Find out why in this region it is beer, not wine, that has traditionally accompanied cheese for almost a century.

Written by John Ruler


Beer Nord Pas de Calais France by Bradt Travel GuidesFrance may be known for fine cheese and wine, but Nord-Pas de Calais is strictly beer country, with the one small wine-producing project near Guines eventually fizzling out. Christophe Noyen’s award-winning brewery Brasserie Artinsanale des 2 Caps ( promotes the idea of beer complementing certain varieties of cheese (as well as main courses). And in a shrewd move, his four distinctive brands are now sold in conjunction with Phillipe Olivier, whose famous fromageries in nearby Boulogne and Lille reflect 100-plus years (and four generations) of producing cheese.
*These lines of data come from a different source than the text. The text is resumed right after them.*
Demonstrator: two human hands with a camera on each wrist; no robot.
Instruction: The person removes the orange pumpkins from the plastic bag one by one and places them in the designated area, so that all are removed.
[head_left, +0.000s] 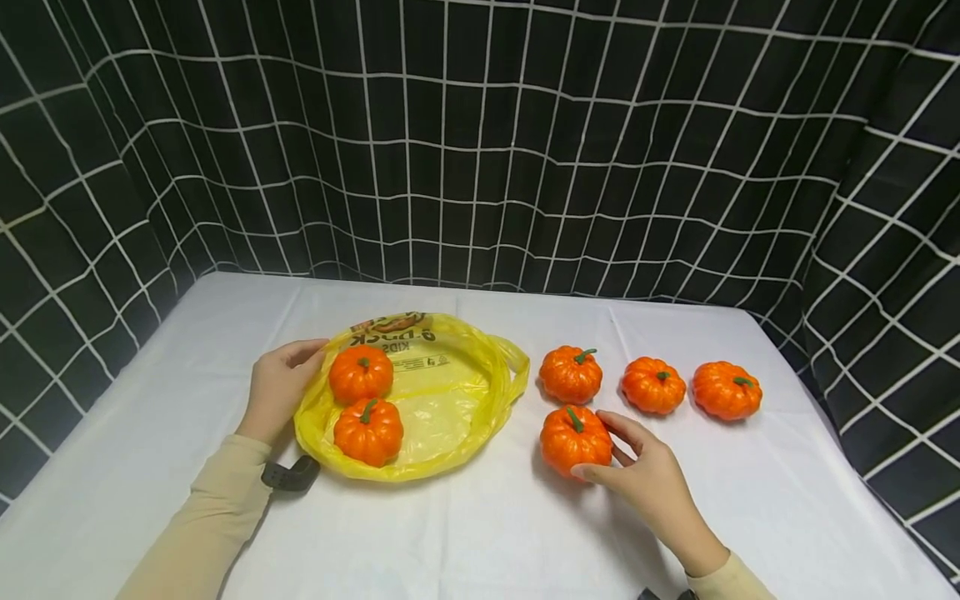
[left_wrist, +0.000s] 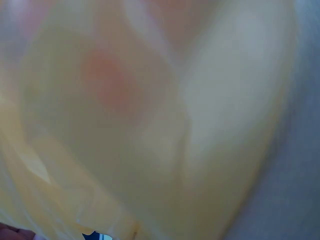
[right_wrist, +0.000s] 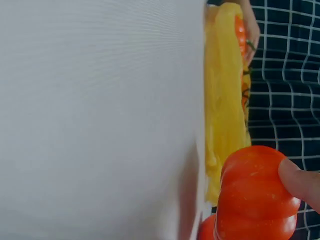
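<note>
An orange toy pumpkin (head_left: 572,442) with a green stem is gripped at its right side by my right hand (head_left: 645,475). In the right wrist view the thumb presses on this pumpkin (right_wrist: 257,195), which looks slightly raised off the cloth. At the left, my left hand (head_left: 281,387) holds the rim of a yellow plastic bag (head_left: 480,433), its fingertips partly hidden. The bag lies with its mouth spread wide. Inside, on its left side, sit two pumpkins, a back one (head_left: 360,375) and a front one (head_left: 369,433). Yellow plastic (left_wrist: 225,100) blurs most of the left wrist view.
Just behind the held pumpkin stands another pumpkin (head_left: 570,375). Farther right are two more, a smaller-looking one (head_left: 652,386) and an outer one (head_left: 726,390). White cloth (head_left: 487,533) covers the table. A black curtain with a white grid (head_left: 480,150) surrounds its back and sides.
</note>
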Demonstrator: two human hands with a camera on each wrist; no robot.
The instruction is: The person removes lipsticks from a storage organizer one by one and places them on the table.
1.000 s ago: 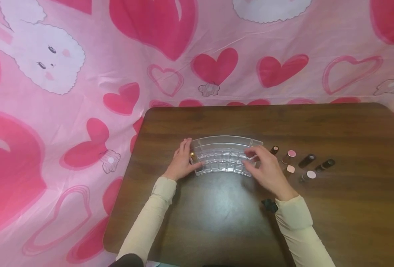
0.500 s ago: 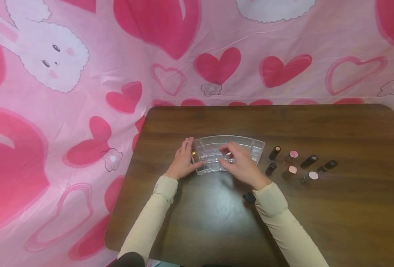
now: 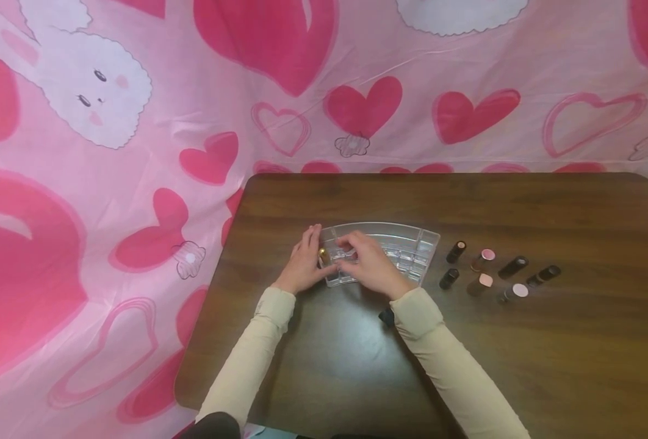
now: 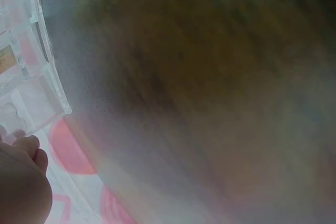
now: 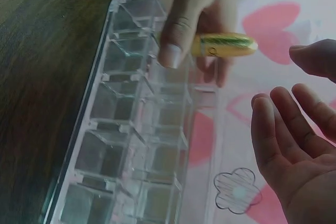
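Observation:
A clear fan-shaped cosmetic organizer (image 3: 384,230) with rows of small compartments lies on the table. My left hand (image 3: 302,265) holds its left end, thumb over the front compartments and fingers at the outer side. A gold lipstick tube (image 3: 323,257) stands at that end beside the left hand; the right wrist view shows the tube (image 5: 226,45) next to the left thumb (image 5: 172,51). My right hand (image 3: 370,262) hovers above the left half of the organizer. Its fingers (image 5: 265,129) are parted from the thumb, with nothing between them. In the left wrist view only the organizer's edge (image 4: 44,98) shows.
Right of the organizer stand a short black tube (image 3: 449,278), a dark tube with a tan top (image 3: 456,252), a pink-topped tube (image 3: 486,259) and several other lipsticks. The brown table (image 3: 576,366) meets a pink heart-print cloth (image 3: 357,55) at its back and left.
My right hand has swept left from the organizer's right end to its left half, uncovering the right compartments and the short black tube. The left hand has stayed at the left end.

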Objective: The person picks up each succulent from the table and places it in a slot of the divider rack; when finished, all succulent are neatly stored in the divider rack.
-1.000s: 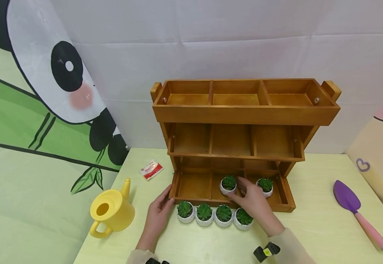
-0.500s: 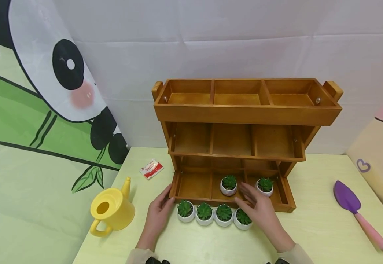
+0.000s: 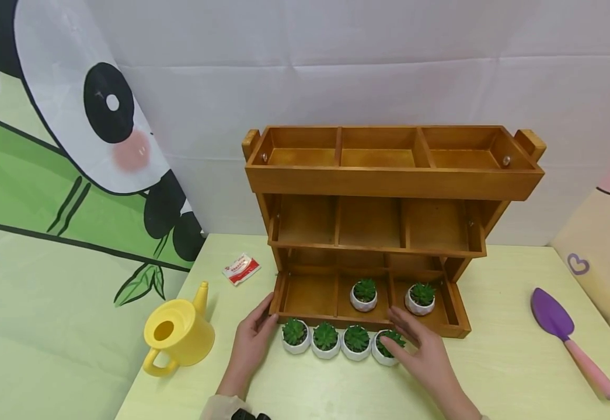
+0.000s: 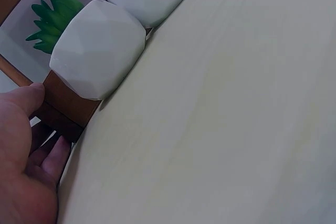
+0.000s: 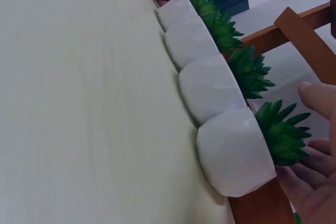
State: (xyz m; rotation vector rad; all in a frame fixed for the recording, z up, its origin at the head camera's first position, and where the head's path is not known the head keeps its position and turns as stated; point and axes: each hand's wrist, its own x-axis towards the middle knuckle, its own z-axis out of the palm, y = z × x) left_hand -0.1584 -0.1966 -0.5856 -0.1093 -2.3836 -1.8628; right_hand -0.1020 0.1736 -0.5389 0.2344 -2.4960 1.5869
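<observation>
My left hand (image 3: 252, 344) holds the front left corner of a three-tier wooden shelf (image 3: 394, 182), thumb at the front and fingers round the side in the left wrist view. Several potted succulents in white faceted pots stand in a row before the bottom tier. My right hand (image 3: 424, 356) is spread around the rightmost succulent (image 3: 385, 353) of that row, holding nothing; in the right wrist view a gap shows between thumb and fingers. On the bottom tier, one succulent (image 3: 363, 296) sits in the middle compartment and another succulent (image 3: 420, 300) in the right one.
A yellow watering can (image 3: 184, 335) stands at the left of the table (image 3: 331, 396). Behind it lies a small red and white packet (image 3: 241, 269). At the right lies a purple trowel (image 3: 553, 314) with a pink handle. A white backdrop (image 3: 389, 64) hangs behind the shelf.
My right hand has let go of the succulent in the middle compartment and drawn back toward the rightmost one in the front row. My left hand stays at the shelf corner.
</observation>
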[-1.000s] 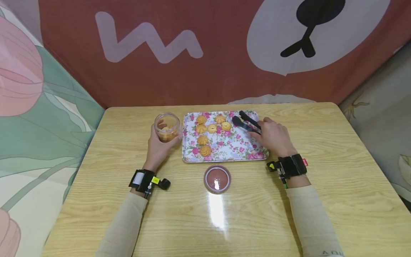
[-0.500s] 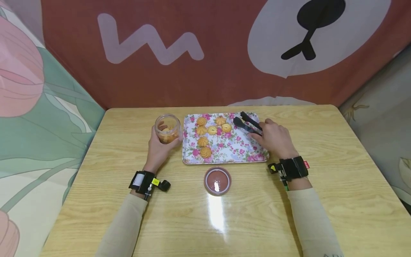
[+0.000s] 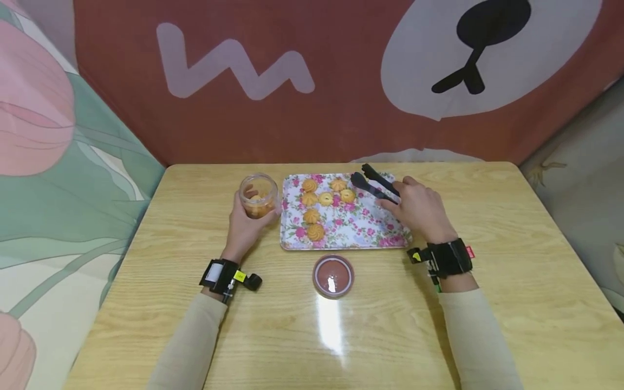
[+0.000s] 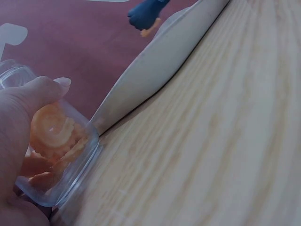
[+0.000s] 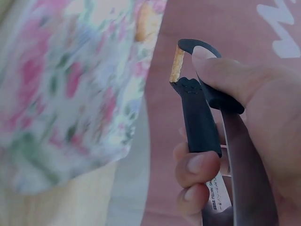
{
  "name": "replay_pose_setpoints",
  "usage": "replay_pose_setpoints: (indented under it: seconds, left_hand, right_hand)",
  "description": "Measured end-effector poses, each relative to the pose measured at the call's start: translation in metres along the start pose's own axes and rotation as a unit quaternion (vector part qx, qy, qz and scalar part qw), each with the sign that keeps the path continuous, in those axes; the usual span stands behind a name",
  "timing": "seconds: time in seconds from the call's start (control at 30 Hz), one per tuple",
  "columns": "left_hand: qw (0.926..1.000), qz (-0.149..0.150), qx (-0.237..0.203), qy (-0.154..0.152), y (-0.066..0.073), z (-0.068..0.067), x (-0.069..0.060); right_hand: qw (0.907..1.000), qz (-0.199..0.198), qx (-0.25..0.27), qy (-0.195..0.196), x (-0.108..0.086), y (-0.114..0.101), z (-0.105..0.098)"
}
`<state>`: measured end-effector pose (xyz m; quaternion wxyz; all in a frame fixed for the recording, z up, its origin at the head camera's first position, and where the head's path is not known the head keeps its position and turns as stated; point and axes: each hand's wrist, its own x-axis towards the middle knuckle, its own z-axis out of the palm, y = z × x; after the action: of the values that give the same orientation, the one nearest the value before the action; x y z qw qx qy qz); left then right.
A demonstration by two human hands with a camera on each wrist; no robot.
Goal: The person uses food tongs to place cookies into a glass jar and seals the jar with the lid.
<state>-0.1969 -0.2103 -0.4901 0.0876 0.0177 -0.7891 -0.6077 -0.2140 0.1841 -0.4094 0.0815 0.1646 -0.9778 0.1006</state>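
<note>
My left hand [image 3: 245, 226] grips a clear glass jar [image 3: 259, 196] with cookies [image 4: 51, 127] inside; its mouth has no cover. My right hand [image 3: 423, 210] holds black-tipped tongs [image 3: 372, 185] over the right part of a floral tray [image 3: 361, 227]. Their two tips stand apart. In the right wrist view a cookie edge [image 5: 177, 65] shows between the tips; the left wrist view has an orange piece [image 4: 150, 28] beside a tip. From the head view I cannot make out that piece. Several piped cookies [image 3: 315, 233] lie on the tray's left half.
A round reddish lid [image 3: 333, 276] with a pale ring lies on the wooden table [image 3: 273, 336], just in front of the tray. The jar is at the tray's left edge. A brown printed cloth [image 3: 336, 124] hangs behind the table.
The tongs have moved slightly up and left relative to the tray during the last half second. My left hand and the jar keep their place. The head view has shifted a little.
</note>
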Motion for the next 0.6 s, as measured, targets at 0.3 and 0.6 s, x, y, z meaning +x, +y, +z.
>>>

Located in delightful rural surroundings at Tardinghen, lying between Cap Gris- Nez and Cap Blanc-Nez, the craft brewery is a throwback to the beginning of the 20th century when there were just over 1,000 breweries in Nord-Pas de Calais, of which seven were based locally.

(Photo: Nord-Pas de Calais is strictly beer country © Bradt Travel Guides)

Nowadays a more scientific approach to beer-making is adopted by Christophe, who originally opened the brewery in 2003 using a Belgian brewer, before investing in his own equipment. Born in 1964, he came from rural stock. His father farmed on the site, and his grandfather, who ran a now-defunct alcohol distillery at nearby Audembert, fuelled his idea for a brewery.

But it was not until Christophe was 37 – after working with the giant Dupont company – that he took an eight-month beer-making course at a Belgian university. Gaining experience with small Belgian breweries, he created his own brands which were brewed first in Belgium to test the market. Now with his own equipment, he uses barley from the farm for his four labels. These include: La 2 Caps (6%), a flavoured pure-malt beer for use as an aperitif or to accompany country-style cooking such as mussels, herrings, poultry or stews; La Blanche de Wissant, at 4.5% a weaker white light beer, brewed with soft winter beer and malted barley, ideal for drinking cold in summer and year round with fish, shrimps and shellfish; La Noire de Slack (5.4%), a black beer made from roasted barley with a slight but distinctive taste – it goes well with smoked fish (it is exported to the Danes), oysters and red meat dishes.

Finally La Belle Dalle, bearing the farm’s own mark, rates 8%. A high-quality singlemalt limited-vintage beer with a unique recipe and brewing method, it is ideal as an aperitif or after-dinner drink and goes well with cheeses, including the ubiquitous Maroilles. This can be stored as an investment in a light-free cellar with the vintage recognised in much the same way as wine.

Christophe’s guided tours provide not just the taste – literally at the end of the visit – but an insight into the character of the Deux Caps countryside.